AltaLink Parent Company CEO Warns Law Enforcement Authorities
Robert Card, CEO of SNC-Lavalin which currently owns 100% of AltaLink, had the audacity to recently warn law enforcement authorities that any criminal charges against the Quebec-based engineering giant in connection with the extensive international bribery scandal would immediately threaten the future of SNC and could force it to close down (Globe and Mail).
In an unprecedented move, Card warned that if SNC was charged with criminal offences, the company’s business would be hurt severely. “If the company can’t do business, you really only have two choices. You are going to do some dismemberment and cease to exist entirely, or you are going to be owned by somebody else”, he said. Card threatened that a shift to a foreign owner would jeopardize the 5,000 Canadian SNC jobs that are associated with its headquarters in Montreal. It’s hypocritical that SNC does not seem to worry about Canadians potentially losing jobs in Alberta as it pushes to get approval of its proposed sale of AltaLink to U.S.-based Berkshire Hathaway Energy, owned by U.S. billionaire Warren Buffett.

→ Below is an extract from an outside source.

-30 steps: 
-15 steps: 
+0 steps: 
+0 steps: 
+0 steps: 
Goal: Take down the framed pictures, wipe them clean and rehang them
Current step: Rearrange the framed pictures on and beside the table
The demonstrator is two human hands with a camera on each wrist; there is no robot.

What Card is suggesting is that, regardless of what criminal charges may well be laid against SNC in order that justice may be served, such charges should not be laid because it could negatively affect SNC’s business and shareholders. Perhaps SNC’s previous executive, including its former CEO and numerous former VPs, should have thought of such possible consequences before they conducted alleged fraud, bribery, money-laundering and other offences in many countries around the world, including here in Canada.
Hopefully, neither law enforcement authorities nor the judiciary will be influenced by the very inappropriate warnings of SNC-Lavalin’s CEO, Robert Card.
For more information on the multitude of corruption investigations, allegations, and charges against SNC executives and other employees, see this link. For more information on SNC’s proposed sale of AltaLink to Warren Buffett, see this link.
Scandal-plagued SNC-Lavalin continues to build AltaLink’s electricity transmission infrastructure in Alberta.